Senator Jacobs' first statement is as follows:

Quite simply, this amendment amends the bill by striking language requiring that a young women overcome the rebuttable presumptions that (1) she is not capable of providing informed consent for medical treatment and (2) that her best interests are served by the involvement of her parents in her medical decision-making. What this means is that even before a case is heard, the court has to start from the premise that a minor is not capable of providing informed consent for medical treatment. This would essentially be a statutorily mandated bias against the minor.

Now, in a perfect world, all parents would look out for their children's best interests, but we know families are not all like the Brady Bunch or the Nelsons. We live in a world where every day we hear stories about sexual abuse and incest by parents, and that's very commonplace.

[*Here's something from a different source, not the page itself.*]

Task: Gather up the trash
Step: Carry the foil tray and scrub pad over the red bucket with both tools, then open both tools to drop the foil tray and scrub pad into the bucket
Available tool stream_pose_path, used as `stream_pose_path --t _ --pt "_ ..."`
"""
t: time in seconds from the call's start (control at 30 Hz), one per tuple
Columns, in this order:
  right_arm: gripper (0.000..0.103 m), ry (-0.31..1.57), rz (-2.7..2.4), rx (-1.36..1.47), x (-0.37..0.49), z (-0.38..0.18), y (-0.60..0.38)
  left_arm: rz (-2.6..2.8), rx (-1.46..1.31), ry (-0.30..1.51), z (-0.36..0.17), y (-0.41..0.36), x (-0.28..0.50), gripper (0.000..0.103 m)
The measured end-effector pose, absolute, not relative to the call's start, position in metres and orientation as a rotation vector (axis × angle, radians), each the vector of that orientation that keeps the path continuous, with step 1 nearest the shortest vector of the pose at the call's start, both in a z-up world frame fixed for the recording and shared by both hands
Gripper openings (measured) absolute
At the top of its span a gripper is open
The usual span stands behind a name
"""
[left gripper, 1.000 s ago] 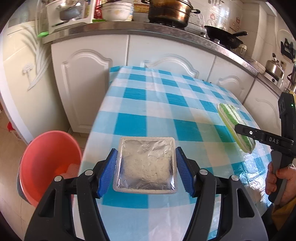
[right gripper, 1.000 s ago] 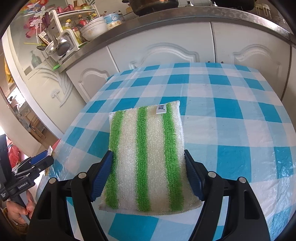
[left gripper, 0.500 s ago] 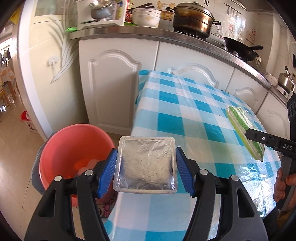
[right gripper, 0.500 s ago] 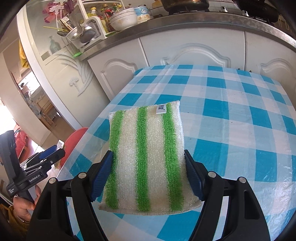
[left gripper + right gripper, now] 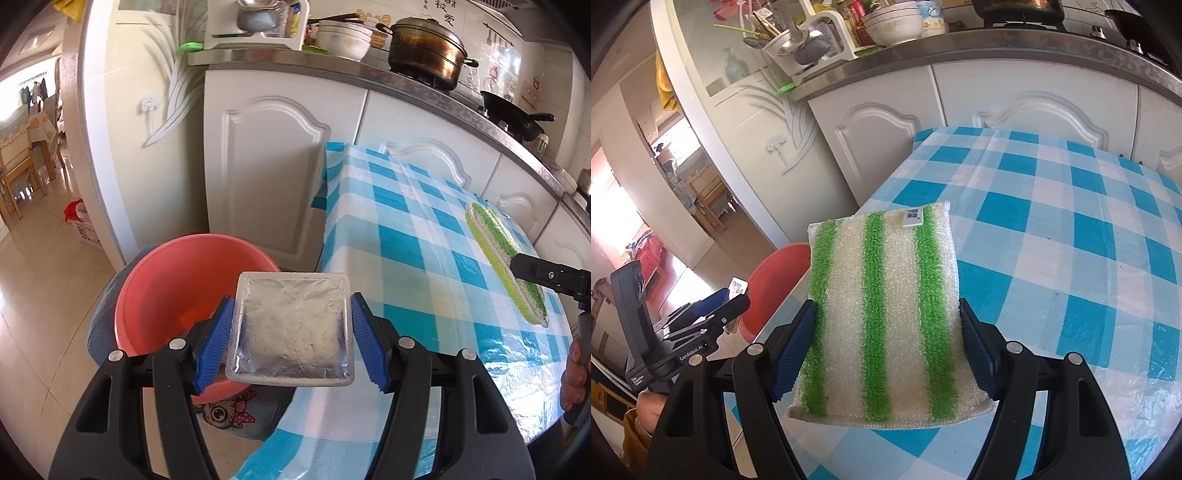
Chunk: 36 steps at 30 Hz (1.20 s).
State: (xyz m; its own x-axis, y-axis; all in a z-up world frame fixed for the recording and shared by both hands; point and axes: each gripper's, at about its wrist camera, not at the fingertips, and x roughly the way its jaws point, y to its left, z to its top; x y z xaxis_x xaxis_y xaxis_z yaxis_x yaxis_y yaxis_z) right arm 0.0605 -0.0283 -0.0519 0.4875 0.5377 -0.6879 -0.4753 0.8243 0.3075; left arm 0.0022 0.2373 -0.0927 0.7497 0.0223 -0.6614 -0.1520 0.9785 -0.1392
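A kitchen with white arched cabinet doors (image 5: 273, 177) and a steel worktop (image 5: 369, 79) frames a counter (image 5: 424, 258) under a glossy blue-and-white checked cloth. Nearest in the left wrist view, the left tongs (image 5: 291, 330) are closed on a square foil-lidded tray (image 5: 291, 326), its crinkled silver film pinched between ribbed blue pads (image 5: 216, 341). The tray hangs past the counter's edge, above the near rim of a round salmon-pink plastic bucket (image 5: 177, 288) standing on the floor; a second ago it was over the cloth, with the bucket off to the left. Only this view shows the bucket's interior and the cartoon-print cloth (image 5: 229, 410) beneath it. In the right wrist view, the right tongs (image 5: 886, 343) clamp a fuzzy cream sponge (image 5: 882, 314) with three green stripes, held above the counter as before; only the bucket's rim (image 5: 775, 273) peeks out behind the sponge. Farther back, a dark pot (image 5: 424, 48) and stacked bowls (image 5: 343, 37) sit on the worktop.
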Motion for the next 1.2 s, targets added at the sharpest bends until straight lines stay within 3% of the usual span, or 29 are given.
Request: stream_pose_path --t 0.67,1.2 --pt "0.074 0.879 0.802 -0.1 0.075 -0.045 0.103 0.193 -0.314 0.724 -0.118 0.308 0.005 0.064" --pt "0.076 0.965 0.886 -0.21 0.099 -0.084 0.2 0.23 -0.346 0.754 -0.15 0.34 0.024 0.064"
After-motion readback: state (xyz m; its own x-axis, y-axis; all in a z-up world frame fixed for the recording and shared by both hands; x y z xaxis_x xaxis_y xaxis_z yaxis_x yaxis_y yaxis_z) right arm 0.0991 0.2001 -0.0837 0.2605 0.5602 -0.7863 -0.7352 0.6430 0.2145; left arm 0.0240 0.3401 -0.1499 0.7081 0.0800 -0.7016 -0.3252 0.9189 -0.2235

And, of course, we would have to be naive to believe that all parents look out for their children's best interests.

To force a child who has been molested or raped by her parent to prove in court that her best interests are served by the involvement of that very same parent in making her medical decisions; to force her to relive the tragic circumstances of her conception; to force her to overcome such a bias presumption because certain groups would like to believe that we do live in this perfect world--that would be naive on our part and traumatic to the young woman and thoroughly unjust for society as a whole.

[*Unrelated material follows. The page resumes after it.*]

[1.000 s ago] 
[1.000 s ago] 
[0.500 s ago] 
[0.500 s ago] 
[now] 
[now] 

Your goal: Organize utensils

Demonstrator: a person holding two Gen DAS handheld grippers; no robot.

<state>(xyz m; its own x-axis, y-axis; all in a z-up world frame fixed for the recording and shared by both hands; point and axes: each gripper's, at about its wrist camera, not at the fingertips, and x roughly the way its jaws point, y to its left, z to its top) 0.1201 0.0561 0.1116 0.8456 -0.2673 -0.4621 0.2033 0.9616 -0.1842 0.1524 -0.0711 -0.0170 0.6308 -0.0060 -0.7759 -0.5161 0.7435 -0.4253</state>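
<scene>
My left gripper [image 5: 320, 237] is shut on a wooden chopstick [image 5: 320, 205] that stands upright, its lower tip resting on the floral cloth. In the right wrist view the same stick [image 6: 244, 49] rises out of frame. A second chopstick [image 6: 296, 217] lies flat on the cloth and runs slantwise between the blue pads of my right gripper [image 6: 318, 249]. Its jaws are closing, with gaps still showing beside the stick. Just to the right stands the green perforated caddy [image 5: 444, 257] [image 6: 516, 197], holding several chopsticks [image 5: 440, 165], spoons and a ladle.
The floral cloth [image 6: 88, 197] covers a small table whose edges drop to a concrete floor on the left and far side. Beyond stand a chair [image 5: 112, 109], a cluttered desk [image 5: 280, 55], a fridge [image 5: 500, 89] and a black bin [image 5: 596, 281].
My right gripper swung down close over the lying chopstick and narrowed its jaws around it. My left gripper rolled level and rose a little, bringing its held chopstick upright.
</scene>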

We have an act that is working. We have a law that is working in Michigan. What we're really doing with this bill and without this amendment is to create more barriers to safe and legal abortions. I ask my colleagues for a "yes" vote on this amendment.

 

Senator Jacobs' second statement is as follows:

Wow, this has really been a lively debate here today, and we're talking about some very, very serious issues. The decision to have an abortion is extremely important, and it's not meant to be taken lightly. The law that we have right now works. What we're trying to do, if we're really honest, if we were to pass this bill, is to create more barriers to minors who find themselves in an untenable situation. I'm concerned that what we'll have is opposed to creating a statewide standard. I must say I believe that judges are elected to be judicious, and that's why we elect them, that my concern is that fewer teens will have access to abortions and that we may find an unintended consequence--teen suicides, illegal abortion, and abandonment of the child. This is not what we should be doing. This is not good public policy.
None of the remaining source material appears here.